Когда в фильме появляется занавес, на сцене появляется герой исповеди. Занавес помогает преодолеть границу между Реальным и Символическим по периметру сцены. Камера вторгается в бессознательное, выворачивая травму героя. Мы попытаемся раскрыть исповедального героя метамодерна
посредством методологии современного психоанализа, использовав студии классического западного фильма «Убийство» А. Хичкока (1930 г.), осуществленные А. Зупанчич[283], но в качестве примеров используем также современные российские фильмы: кинокартину С. Мокрицкого «Первый Оскар» (2022 г.) и сериал Е. Михалковой «Номинация» (первый сезон того же года). В фильме «Убийство» драматург выводит актера, совершившего преступление, на откровенность посредством наблюдения за его сценической игрой, нарратив которой построен в соответствии с нарративом реального преступления.

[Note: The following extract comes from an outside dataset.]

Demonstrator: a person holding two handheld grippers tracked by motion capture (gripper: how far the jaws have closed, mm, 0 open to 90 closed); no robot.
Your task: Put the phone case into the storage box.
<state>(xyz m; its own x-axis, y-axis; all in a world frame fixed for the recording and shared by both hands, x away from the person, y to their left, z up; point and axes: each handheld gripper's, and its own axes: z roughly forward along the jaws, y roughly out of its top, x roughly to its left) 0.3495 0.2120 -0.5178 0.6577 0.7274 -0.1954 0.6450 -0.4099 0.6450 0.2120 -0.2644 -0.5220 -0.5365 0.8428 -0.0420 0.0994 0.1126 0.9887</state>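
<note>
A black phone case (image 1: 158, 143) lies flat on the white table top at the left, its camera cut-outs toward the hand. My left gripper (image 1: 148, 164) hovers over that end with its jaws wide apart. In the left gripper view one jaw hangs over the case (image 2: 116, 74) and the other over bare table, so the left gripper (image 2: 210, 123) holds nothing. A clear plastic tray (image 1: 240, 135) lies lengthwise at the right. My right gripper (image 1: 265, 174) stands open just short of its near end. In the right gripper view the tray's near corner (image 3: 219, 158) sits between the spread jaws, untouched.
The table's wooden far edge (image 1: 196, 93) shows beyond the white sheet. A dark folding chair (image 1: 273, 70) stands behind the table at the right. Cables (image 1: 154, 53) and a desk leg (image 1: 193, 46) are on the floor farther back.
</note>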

Используется новый операторский прием, который свидетельствует об изменении композиции с экранной на театральную. Камера в фильме располагается не на просцениуме, а на некотором расстоянии от сцены (поэтическая дистанция метафоры), чтобы мы видели не лицо героя крупным планом, погружаясь в оптику и магию его взгляда, как это обычно бывает в классическом кино, а одновременно всю конфликтную драматическую ситуацию. Если камера находится слишком близко, мы впадаем в прелесть и очарование, нам открывается визуальный канон Воображаемого, и мы идентифицируем свои глаза с глазами героя, себя – с идеальным персонажем как объектом желания, испытывая к нему «любовь с первого взгляда». Если камера находится на отдалении, открывается перспектива всей сцены, и мы видим всех героев одновременно, ассоциируя себя с позицией режиссера или оператора и осуществляя, таким образом, не сшивку, а расшивку, не компенсацию, а десублимацию.Отдаленная камера охватывает всё действо, снимая его от потолка к полу, осуществляя вертикальное движение театрального занавеса. В то же время она переводит фокус изнутри наружу и снаружи внутрь, скользит по фигурам, перемещаясь от общего к частному и от частного к общему, улавливая перекрестные взгляды героев, смещаясь от одного к другому и от другого к третьему по очереди, как если бы мы следили за ними с партера в театре. Это автоматически переводит зрителя из эстетического режима наслаждения в этический режим рефлексии:
зритель, который ассоциирует себя не с одним из персонажей, позитивным или негативным, а с общей позицией камеры в целом, – это уже не субъект, а Вещь, не Возвышенное, а тело. В первом случае мы компенсируем разрыв Воображаемым. Во втором случае мы имеем дело с Реальным: Воображаемое начинает мигать, и в образовавшемся проеме мы стакиваемся непосредственно с истиной разрыва, как с собственной нехваткой. Это столкновение происходит в трагический момент поднятия занавеса – базовый элемент структуры театра в фильме. Занавес отделяет будничное время от мифологического, сознание от бессознательного. Это – порог между сакральными и профанным, трансцендентным и имманентным, Реальным и Воображаемым, бытием и бытом, театром и миром. Ткань фильма как Studium можно уподобить лицемерному миру, который стал театром, играя роли, принуждая истину стать ложью, превращая Реальное в Воображаемое. Театр в фильме как Punctum можно уподобить собственно театру, который стал миром, воплощая истину бытия как Реальное. Мир составляет фон и контекст для театра как прокола, разрыва, вакуума, пустоты в символической структуре.